Zomato has shut down its grocery delivery and nutraceutical businesses. Zomato will stop supplying groceries on 17th September, and is also shutting down its nutraceutical businesses which it had started last year, through which it sold health supplements directly to consumers.
This is, incidentally, the second time that Zomato is exiting the grocery delivery space. Zomato had first begun delivering groceries last year during the lockdown, but had exited the space a few months later. This July, Zomato had again begun piloting 45-minute grocery deliveries in Delhi and NCR. Zomato held no inventory of its own, but ran a marketplace model, allowing customers to order directly from stores. However a few months after launch, Zomato had pulled the plug on its second attempt as well.
“We have realised it is extremely difficult to pull off such a delivery promise with high fulfillment rates consistently in a marketplace model,” Zomato said in an email. “We have decided to shut down our grocery pilot and as of now, have no plans to run any other form of grocery delivery on our platform,” Zomato added.
Zomato, however, said that its investee company, Grofers, will continue to focus on grocery delivery. Zomato had invested $100 million in Grofers earlier this year. “We believe our investment in (Grofers) will generate better outcomes for our shareholders than our in-house grocery effort,” Zomato said.
The grocery delivery space has proven to be a hard nut to crack — companies like Flipkart and Ola have also previously pulled back from their grocery delivery efforts. The space has become brutally competitive in recent times, with Dunzo saying it’ll deliver groceries in 19 minutes, Swiggy claiming to deliver in 15-30 minutes, and Grofers promising 10-minute deliveries. As such, Zomato might’ve found that there are few takers for its largely undifferentiated 45-minute grocery delivery program.
Zomato, though, has also pulled out of the nutraceutical business, which it had launched last year. “This business can potentially be a large value driver for Zomato in the future,” Zomato had said at the launch of the business last year, through which it sold health foods and supplements directly to customers. Over the last few years, the government had indicated that it’s getting stricter about private label norms for marketplaces in sectors like e-commerce, and Zomato has now said that it’ll stop selling these supplements on its platform.

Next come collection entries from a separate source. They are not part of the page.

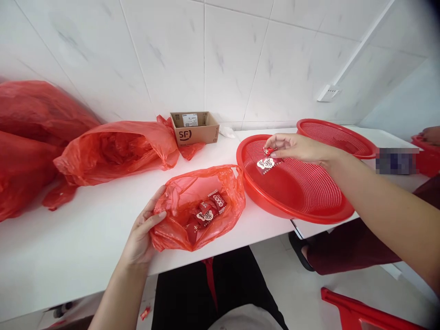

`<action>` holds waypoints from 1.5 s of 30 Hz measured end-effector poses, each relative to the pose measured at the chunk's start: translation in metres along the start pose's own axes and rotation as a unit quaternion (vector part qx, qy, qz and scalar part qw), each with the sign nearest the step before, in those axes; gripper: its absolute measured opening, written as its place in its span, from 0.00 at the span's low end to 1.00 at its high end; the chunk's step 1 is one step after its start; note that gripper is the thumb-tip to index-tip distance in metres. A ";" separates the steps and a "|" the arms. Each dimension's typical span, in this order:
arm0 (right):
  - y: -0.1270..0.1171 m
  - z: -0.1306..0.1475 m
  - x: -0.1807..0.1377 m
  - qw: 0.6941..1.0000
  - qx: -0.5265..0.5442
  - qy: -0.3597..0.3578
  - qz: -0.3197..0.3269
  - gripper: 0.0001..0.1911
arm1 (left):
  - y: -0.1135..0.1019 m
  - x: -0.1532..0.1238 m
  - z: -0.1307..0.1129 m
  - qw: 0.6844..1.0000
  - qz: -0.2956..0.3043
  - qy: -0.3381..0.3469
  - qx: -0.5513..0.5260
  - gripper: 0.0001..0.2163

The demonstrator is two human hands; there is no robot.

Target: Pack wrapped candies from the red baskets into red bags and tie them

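Observation:
My left hand (146,227) grips the left rim of a thin red plastic bag (225,229), thumb inside and fingers outside. Several small dark-red printed packets (206,213) lie in the bag, whose mouth faces up. Over the left part of a red perforated plastic basket (292,217), my right hand (292,147) pinches a red packet (267,164) with white and dark lettering. A second bit of red wrapper shows at the fingertips. The part of the basket's floor in sight is bare red plastic.
A small open cardboard box (197,135) stands against the tiled wall. Larger red bags (120,151) lie on the left of the white table (85,238). Another red basket (335,137) sits behind my right arm. At right are a person's leg (343,250) and a red stool (360,309).

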State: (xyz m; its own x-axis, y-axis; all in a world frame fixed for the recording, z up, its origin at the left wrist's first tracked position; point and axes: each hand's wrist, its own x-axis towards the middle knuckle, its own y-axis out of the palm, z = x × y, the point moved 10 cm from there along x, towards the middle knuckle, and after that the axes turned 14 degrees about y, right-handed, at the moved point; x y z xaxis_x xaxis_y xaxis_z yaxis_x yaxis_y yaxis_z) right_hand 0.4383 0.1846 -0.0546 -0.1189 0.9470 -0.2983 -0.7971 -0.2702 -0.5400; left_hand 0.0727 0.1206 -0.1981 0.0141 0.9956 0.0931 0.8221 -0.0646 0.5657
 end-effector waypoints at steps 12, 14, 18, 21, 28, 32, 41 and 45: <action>0.081 0.093 -0.038 0.986 0.041 -0.142 0.074 0.13 | 0.001 0.001 -0.002 1.000 0.012 0.020 0.003 0.30; 0.099 0.094 -0.033 0.983 0.053 -0.142 0.103 0.14 | 0.000 0.001 -0.001 1.000 0.014 0.021 0.000 0.30; 0.136 0.092 -0.021 0.980 0.028 -0.138 0.139 0.13 | 0.000 0.000 -0.001 1.000 0.019 0.024 -0.002 0.31; 0.153 0.094 -0.018 0.978 0.001 -0.154 0.144 0.13 | 0.002 0.000 -0.002 0.999 0.026 0.023 -0.006 0.32; 0.157 0.095 -0.023 0.979 0.072 -0.125 0.147 0.08 | 0.004 -0.001 -0.003 0.999 0.028 0.023 -0.008 0.32; 0.161 0.091 -0.027 0.974 0.096 -0.114 0.170 0.11 | 0.003 -0.001 -0.002 0.999 0.027 0.022 -0.006 0.31; 0.161 0.090 -0.029 0.980 0.064 -0.128 0.137 0.10 | 0.002 -0.002 -0.003 0.999 0.026 0.021 -0.009 0.31; 0.169 0.095 -0.046 0.980 -0.079 -0.161 0.089 0.08 | 0.004 -0.001 -0.003 0.999 0.026 0.020 -0.010 0.30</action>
State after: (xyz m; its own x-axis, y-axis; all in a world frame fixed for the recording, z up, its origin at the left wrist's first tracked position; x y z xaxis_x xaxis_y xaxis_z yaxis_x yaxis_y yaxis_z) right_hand 0.2531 0.1116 -0.0568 -0.4480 0.8816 -0.1489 -0.6490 -0.4352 -0.6240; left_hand 0.0741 0.1189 -0.1942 0.0346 0.9873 0.1552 0.8092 -0.1188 0.5754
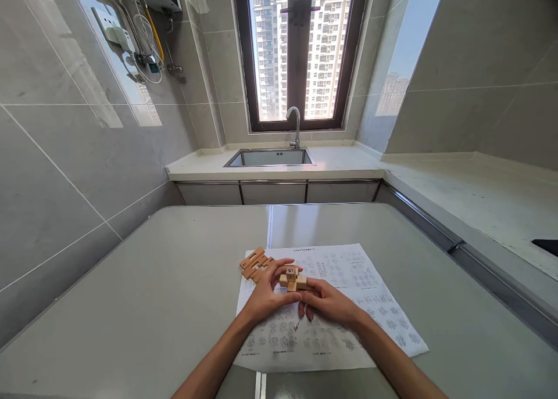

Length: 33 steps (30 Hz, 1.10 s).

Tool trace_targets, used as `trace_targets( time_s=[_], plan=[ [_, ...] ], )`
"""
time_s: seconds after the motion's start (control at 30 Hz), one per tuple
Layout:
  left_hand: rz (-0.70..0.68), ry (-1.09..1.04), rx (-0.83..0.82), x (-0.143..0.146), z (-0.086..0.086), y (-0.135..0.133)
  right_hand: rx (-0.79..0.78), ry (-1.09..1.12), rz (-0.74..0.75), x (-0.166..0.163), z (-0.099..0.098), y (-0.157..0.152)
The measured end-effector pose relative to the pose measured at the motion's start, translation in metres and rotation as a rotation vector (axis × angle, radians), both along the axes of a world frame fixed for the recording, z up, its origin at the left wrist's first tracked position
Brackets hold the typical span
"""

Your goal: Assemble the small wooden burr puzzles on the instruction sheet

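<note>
A small cross-shaped wooden burr puzzle point(292, 280) is held above a printed sheet, between my two hands. My left hand point(274, 286) curls around its left side, with the fingers behind it and the thumb in front, below. From the right, my right hand point(325, 300) grips it, thumb and fingers closed near its lower right side. A block with a dark mark sticks up from the middle of the puzzle. Just beyond my left hand, several notched wooden pieces point(254, 263) lie side by side at the sheet's upper left corner, partly hidden by my fingers.
The large white paper sheet point(335, 352), printed with diagrams, lies on a pale grey table point(152, 306). Behind the table is a counter with a sink point(270, 157) and a faucet point(296, 126), below a window. Another counter point(475, 184) runs along the right.
</note>
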<state>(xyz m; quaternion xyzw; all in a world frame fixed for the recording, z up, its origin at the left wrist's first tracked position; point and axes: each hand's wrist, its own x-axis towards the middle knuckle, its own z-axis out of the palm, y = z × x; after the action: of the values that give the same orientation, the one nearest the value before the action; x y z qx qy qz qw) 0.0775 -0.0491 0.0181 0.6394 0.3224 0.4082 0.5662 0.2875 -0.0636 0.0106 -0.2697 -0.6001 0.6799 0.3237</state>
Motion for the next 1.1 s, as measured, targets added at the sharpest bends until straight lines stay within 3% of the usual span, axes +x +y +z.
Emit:
trace_targets(
  time_s=[0.2, 0.4, 0.77, 0.93, 1.1],
  plan=[
    [-0.057, -0.033, 0.016, 0.0, 0.001, 0.0, 0.034, 0.016, 0.025, -0.001, -0.002, 0.001],
    [-0.07, -0.03, -0.002, 0.0, 0.002, -0.001, 0.078, -0.035, -0.066, 0.0, -0.009, 0.003],
    [-0.018, 0.035, 0.046, -0.001, 0.009, -0.003, 0.164, -0.052, -0.166, -0.003, 0.0, -0.002],
    [0.038, 0.054, 0.053, 0.002, 0.009, -0.006, 0.118, -0.07, -0.187, -0.006, -0.004, -0.002],
    [0.031, 0.093, 0.066, 0.005, 0.007, -0.006, 0.186, -0.086, -0.183, -0.008, -0.006, -0.005]
  ],
)
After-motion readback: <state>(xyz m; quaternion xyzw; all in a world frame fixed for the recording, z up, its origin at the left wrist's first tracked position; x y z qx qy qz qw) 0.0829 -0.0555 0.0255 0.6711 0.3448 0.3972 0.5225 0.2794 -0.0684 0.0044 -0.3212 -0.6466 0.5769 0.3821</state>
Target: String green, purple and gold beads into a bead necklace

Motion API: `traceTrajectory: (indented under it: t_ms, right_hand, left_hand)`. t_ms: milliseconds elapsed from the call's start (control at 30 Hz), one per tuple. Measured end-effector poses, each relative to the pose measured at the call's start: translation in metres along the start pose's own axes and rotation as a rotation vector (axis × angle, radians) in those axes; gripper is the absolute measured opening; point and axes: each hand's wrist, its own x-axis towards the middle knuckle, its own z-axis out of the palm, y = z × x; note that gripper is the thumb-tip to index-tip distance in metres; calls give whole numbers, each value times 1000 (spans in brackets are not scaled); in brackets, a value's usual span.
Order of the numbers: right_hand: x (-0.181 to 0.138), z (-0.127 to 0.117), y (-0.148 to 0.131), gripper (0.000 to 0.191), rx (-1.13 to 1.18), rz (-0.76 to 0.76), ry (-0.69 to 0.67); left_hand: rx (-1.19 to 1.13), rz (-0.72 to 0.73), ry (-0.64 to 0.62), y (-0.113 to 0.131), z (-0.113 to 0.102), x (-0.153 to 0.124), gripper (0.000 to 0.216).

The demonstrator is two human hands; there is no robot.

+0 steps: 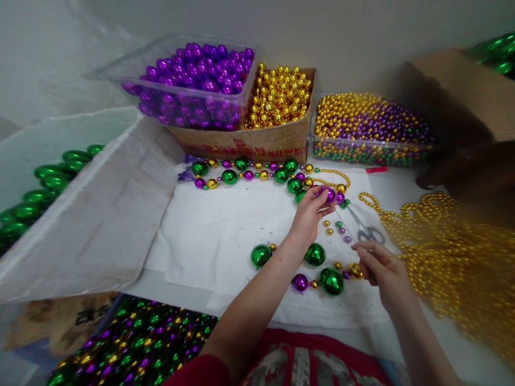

Neither the grocery delivery space nor the nutraceutical business currently contribute significantly to Zomato’s bottom line, but they could’ve become big bets in the future — Zomato’s app is already used for food delivery by millions of Indians, and the company would’ve hoped that it would be able to nudge its customers into buying other higher-margin products. But India’s startup landscape is crowded — and brutally competitive — at the moment, and Zomato’s pullbacks from these two verticals might indicate that the company could find it hard to diversify outside its core food delivery offering.